Retype all of the lines below with no changes.

== DATASET SECTION

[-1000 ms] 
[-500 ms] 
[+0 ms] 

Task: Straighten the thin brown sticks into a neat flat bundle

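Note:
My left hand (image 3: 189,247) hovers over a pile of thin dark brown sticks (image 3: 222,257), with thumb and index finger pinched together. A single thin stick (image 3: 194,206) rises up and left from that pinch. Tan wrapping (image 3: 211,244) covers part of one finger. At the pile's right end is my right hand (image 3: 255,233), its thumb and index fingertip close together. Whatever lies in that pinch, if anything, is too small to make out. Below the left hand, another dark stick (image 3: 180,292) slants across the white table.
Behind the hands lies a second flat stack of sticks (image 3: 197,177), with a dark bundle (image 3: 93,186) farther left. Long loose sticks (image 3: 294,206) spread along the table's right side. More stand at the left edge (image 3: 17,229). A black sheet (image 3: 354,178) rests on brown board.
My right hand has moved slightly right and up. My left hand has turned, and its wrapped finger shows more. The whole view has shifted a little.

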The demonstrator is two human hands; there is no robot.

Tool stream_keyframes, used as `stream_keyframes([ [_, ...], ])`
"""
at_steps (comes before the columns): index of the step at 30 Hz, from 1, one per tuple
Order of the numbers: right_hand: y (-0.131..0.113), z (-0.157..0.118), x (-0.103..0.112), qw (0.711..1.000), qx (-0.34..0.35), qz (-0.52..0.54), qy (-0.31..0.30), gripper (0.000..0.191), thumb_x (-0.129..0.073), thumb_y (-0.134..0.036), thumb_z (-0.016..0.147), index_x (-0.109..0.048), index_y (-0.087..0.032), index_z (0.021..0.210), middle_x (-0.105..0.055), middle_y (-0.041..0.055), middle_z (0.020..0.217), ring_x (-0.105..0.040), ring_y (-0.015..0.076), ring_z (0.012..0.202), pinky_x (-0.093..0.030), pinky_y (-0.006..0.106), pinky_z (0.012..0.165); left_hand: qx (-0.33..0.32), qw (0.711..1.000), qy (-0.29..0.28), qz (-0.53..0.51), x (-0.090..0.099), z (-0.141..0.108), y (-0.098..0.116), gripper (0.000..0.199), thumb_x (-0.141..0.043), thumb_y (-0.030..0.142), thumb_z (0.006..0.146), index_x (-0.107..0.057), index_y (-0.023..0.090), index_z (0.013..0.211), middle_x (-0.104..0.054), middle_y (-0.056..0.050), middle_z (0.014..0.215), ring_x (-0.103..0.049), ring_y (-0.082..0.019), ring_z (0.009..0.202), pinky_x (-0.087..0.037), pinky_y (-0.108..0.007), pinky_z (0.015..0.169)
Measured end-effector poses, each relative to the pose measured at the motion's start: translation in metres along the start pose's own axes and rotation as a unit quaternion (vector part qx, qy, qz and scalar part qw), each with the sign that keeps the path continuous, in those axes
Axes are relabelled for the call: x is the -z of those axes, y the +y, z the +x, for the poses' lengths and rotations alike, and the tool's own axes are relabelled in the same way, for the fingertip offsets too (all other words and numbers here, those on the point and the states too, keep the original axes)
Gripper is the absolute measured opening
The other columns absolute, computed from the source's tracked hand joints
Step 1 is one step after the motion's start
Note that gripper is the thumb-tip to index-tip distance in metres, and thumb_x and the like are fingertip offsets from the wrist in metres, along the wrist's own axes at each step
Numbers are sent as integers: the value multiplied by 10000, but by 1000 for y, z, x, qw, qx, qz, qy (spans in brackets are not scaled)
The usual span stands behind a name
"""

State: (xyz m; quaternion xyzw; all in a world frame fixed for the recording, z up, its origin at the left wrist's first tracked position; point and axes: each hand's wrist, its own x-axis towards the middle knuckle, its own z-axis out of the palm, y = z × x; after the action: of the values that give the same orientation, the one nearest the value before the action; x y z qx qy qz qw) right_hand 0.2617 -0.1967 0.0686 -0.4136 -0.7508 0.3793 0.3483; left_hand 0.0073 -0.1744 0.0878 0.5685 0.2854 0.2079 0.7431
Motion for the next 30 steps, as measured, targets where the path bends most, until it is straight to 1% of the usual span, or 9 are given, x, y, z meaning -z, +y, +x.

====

PROBLEM SOLUTION:
[-1000 ms] 
[-500 ms] 
[+0 ms] 

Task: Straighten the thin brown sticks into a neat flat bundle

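Note:
My left hand (image 3: 189,247) hovers over a pile of thin dark brown sticks (image 3: 222,257), with thumb and index finger pinched together. A single thin stick (image 3: 194,206) rises up and left from that pinch. Tan wrapping (image 3: 211,244) covers part of one finger. At the pile's right end is my right hand (image 3: 255,233), its thumb and index fingertip close together. Whatever lies in that pinch, if anything, is too small to make out. Below the left hand, another dark stick (image 3: 180,292) slants across the white table.
Behind the hands lies a second flat stack of sticks (image 3: 197,177), with a dark bundle (image 3: 93,186) farther left. Long loose sticks (image 3: 294,206) spread along the table's right side. More stand at the left edge (image 3: 17,229). A black sheet (image 3: 354,178) rests on brown board.
My right hand has moved slightly right and up. My left hand has turned, and its wrapped finger shows more. The whole view has shifted a little.
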
The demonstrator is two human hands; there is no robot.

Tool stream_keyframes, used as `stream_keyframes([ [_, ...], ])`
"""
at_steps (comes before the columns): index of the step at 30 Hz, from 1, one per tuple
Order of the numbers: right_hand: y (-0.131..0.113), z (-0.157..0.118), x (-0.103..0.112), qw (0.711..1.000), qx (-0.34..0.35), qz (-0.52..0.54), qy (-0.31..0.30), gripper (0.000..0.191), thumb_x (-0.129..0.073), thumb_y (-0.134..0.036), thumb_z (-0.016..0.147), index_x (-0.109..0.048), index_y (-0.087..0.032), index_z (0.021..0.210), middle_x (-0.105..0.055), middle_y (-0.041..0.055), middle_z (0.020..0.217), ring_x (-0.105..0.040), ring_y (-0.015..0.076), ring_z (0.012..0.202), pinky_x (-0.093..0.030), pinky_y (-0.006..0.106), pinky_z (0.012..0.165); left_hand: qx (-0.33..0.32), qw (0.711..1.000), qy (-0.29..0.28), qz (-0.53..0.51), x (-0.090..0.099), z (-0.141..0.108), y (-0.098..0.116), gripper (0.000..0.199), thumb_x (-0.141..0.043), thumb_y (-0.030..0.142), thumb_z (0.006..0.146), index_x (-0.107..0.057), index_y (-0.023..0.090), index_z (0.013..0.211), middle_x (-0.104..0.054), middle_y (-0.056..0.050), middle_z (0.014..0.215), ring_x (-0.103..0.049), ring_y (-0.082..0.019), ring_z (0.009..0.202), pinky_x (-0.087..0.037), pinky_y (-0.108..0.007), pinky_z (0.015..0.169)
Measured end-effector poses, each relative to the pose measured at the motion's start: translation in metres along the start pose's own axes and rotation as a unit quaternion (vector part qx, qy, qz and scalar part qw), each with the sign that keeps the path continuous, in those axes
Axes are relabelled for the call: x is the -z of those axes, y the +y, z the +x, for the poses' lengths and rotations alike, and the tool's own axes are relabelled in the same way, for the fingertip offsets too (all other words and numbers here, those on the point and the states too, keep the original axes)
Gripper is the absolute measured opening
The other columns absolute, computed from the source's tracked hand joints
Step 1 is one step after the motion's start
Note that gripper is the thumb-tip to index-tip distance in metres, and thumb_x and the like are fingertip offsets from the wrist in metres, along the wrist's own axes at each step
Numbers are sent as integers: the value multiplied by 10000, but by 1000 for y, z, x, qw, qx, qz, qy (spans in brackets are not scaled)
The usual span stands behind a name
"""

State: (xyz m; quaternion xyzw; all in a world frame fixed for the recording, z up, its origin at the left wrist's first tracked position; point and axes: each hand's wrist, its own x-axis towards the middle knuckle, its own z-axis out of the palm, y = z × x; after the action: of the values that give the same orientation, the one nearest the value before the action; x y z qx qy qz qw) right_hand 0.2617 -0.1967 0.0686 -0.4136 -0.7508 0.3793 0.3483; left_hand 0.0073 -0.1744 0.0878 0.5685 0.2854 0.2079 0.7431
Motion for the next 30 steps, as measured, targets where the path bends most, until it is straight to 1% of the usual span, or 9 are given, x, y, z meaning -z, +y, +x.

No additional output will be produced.